Catatonia supported R.E.M. on two European dates in June; there was an incident at Kindl-Bühne Wuhlheide, Berlin, when Matthews ran on the stage during the R.E.M. performance to kiss bassist Mike Mills. It was later attributed to her having drunk a bottle of wine. The band had wanted to release "Karaoke Queen" as the second single off the album, but the record label forced them to release "Londinium" instead. Matthews was also equally angry that the cost for the video for the single was higher than the cost to produce the entire album. A month later, Barry Cawley, who had been a roadie for the band since it originally formed, was killed in a road accident in North Wales. Cawley had been cycling when he was killed by a driver in a Fiat Punto. Roberts explained prior to the funeral that the roadie had helped keep Matthews' "feet on the ground".

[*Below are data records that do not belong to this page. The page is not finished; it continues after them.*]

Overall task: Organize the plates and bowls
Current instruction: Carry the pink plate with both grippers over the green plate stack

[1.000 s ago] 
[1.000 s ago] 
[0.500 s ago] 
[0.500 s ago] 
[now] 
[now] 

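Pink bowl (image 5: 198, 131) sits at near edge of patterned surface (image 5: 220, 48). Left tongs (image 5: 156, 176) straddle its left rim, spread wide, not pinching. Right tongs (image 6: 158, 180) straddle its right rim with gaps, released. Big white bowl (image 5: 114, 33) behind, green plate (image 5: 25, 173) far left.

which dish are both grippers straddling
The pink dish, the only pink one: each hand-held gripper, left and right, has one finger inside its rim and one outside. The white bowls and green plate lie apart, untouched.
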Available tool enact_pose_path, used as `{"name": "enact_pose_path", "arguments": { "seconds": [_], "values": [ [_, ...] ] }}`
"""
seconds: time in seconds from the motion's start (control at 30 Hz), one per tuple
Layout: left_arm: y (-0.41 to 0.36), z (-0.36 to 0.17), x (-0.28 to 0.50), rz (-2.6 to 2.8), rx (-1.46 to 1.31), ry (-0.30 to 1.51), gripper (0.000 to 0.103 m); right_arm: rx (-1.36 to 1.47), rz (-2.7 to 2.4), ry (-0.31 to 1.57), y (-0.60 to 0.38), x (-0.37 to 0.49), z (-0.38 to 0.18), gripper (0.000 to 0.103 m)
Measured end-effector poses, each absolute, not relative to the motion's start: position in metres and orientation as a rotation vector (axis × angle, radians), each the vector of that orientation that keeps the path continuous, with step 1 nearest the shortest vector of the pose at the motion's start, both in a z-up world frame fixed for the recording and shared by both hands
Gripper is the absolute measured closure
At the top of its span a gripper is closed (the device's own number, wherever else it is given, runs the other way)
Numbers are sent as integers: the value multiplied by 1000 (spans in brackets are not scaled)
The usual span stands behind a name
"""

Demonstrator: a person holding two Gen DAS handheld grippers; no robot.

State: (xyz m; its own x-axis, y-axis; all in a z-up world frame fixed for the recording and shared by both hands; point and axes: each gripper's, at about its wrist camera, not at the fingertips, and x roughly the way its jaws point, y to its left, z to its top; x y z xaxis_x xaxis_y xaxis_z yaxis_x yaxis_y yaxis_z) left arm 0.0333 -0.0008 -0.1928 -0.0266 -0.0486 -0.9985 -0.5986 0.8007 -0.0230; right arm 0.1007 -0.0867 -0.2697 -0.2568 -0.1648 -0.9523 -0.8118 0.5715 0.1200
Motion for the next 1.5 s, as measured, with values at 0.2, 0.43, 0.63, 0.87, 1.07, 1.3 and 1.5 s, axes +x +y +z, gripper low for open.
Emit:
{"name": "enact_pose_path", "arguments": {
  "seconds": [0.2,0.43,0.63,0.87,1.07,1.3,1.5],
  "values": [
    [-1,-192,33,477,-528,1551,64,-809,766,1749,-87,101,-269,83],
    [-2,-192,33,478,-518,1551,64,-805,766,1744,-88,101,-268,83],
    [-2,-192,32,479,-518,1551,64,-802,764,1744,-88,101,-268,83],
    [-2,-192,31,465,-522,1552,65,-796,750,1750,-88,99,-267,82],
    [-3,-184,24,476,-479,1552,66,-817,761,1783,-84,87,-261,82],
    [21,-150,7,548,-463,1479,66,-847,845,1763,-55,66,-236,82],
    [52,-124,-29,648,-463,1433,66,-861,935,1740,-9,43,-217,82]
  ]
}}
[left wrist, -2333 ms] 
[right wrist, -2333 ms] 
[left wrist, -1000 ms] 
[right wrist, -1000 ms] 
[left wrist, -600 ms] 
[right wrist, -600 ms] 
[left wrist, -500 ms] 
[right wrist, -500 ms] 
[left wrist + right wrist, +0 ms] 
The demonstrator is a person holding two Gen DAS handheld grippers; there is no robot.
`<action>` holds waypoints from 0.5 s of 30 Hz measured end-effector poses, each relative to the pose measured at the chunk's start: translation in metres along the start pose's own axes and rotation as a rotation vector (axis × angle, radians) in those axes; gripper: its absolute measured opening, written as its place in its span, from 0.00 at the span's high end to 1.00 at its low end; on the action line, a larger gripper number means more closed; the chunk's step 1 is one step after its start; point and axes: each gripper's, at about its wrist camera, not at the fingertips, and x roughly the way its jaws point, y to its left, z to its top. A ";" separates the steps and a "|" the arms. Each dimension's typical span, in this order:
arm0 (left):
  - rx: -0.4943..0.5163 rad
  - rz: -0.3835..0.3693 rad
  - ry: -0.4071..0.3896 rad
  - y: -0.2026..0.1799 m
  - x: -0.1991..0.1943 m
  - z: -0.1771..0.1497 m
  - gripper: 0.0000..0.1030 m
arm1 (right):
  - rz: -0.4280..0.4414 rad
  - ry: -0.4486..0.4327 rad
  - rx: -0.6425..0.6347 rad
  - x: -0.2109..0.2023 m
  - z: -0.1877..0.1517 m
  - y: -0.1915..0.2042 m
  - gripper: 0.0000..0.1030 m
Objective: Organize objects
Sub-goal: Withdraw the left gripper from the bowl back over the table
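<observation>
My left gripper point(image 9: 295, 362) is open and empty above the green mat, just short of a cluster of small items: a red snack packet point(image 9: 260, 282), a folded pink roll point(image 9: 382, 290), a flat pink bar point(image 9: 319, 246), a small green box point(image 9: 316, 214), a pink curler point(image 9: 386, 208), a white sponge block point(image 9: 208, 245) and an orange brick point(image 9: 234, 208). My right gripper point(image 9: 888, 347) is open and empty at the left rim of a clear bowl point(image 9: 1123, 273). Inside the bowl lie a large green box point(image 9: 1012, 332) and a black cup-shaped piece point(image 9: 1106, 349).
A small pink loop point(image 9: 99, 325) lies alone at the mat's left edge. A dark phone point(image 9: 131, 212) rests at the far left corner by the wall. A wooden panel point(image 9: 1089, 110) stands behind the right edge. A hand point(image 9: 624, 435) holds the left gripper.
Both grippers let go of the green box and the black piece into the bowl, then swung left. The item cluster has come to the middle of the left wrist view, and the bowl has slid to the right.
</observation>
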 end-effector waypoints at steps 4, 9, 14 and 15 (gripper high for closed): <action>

The band attempted to break into the United States once more with Equally Cursed and Blessed. The album release included two tracks from International Velvet, including "Road Rage". They had been scheduled to make appearances on American television shows such as The Tonight Show with Jay Leno and conduct interviews with the media. But after drummer Richards was taken to hospital in the UK with appendicitis, it was abandoned and the rest of the band returned to the UK. Richards had remained in the UK and was due to join them a day and a half later. Rumours began to appear in the press that the band was about to break up, but a band spokesman stated that the intention was to return to the States later in the year. Performances did take place in Japan, Australia and New Zealand.

===Paper Scissors Stone and dissolution (2001)===
The band took a break from performing live between the NetAid charity concert in October 1999 and 2001. They returned to the stage for a further charity gig on 28 April, in support of Unison's campaign for a living wage at the Manchester Evening News Arena. Matthews said prior to the performance that "It's a cause I think's really important and it just seemed to be the right time for us to come back – it's a long, long time since we played live. It should be really great. We're really looking forward to what they (the new songs) are going to sound like live. It'll be good to get back on the old live circuit again." They played several tracks from their upcoming album, at that point entitled It's What's Not There That Makes What's There What It Is. By May, it had been renamed to Paper Scissors Stone. Matthews was looking forward to the new releasing, explaining to NME that "I think it's stronger than the last album, a bit more avant garde!...It's a bit less stupid. [Equally Cursed and Blessed] was all over the shop stylistically, I think it's a bit more focused. And I think it's a bit more impassioned".

Catatonia went on to headline the NME stage at the T in the Park festival on 7 July, having conducted a warm up concert at The Lighthouse, Glasgow. The lead single from the new album, "Stone by Stone", was poorly received by the media with NME giving it a score of one out of ten, calling it "lumpen, the voice grating" and that Catatonia are "fading from the public consciousness quicker than Shane Ritchie" and "awkwardly out of date". On the other hand, Andy Gill of The Independent felt the song is the "closest they come" to a hook "as memorable as" their erstwhile hits.

The media reported that Matthews entered drug rehabilitation for drinking and smoking in mid-2001, with the singer stating that she was also suffering from depression. As a result, the tour to support Paper Scissors Stone was cancelled at the start of August. At the time this was because Matthews had not yet finished her "ongoing treatment for anxiety and exhaustion". It was suggested that the band might split up in August, which was dismissed as "rubbish" by Catatonia. However, on 21 September it was announced that they were breaking up with the record label releasing a statement which said "Their decision has been made entirely amicably, and there are no details at present as to their future plan".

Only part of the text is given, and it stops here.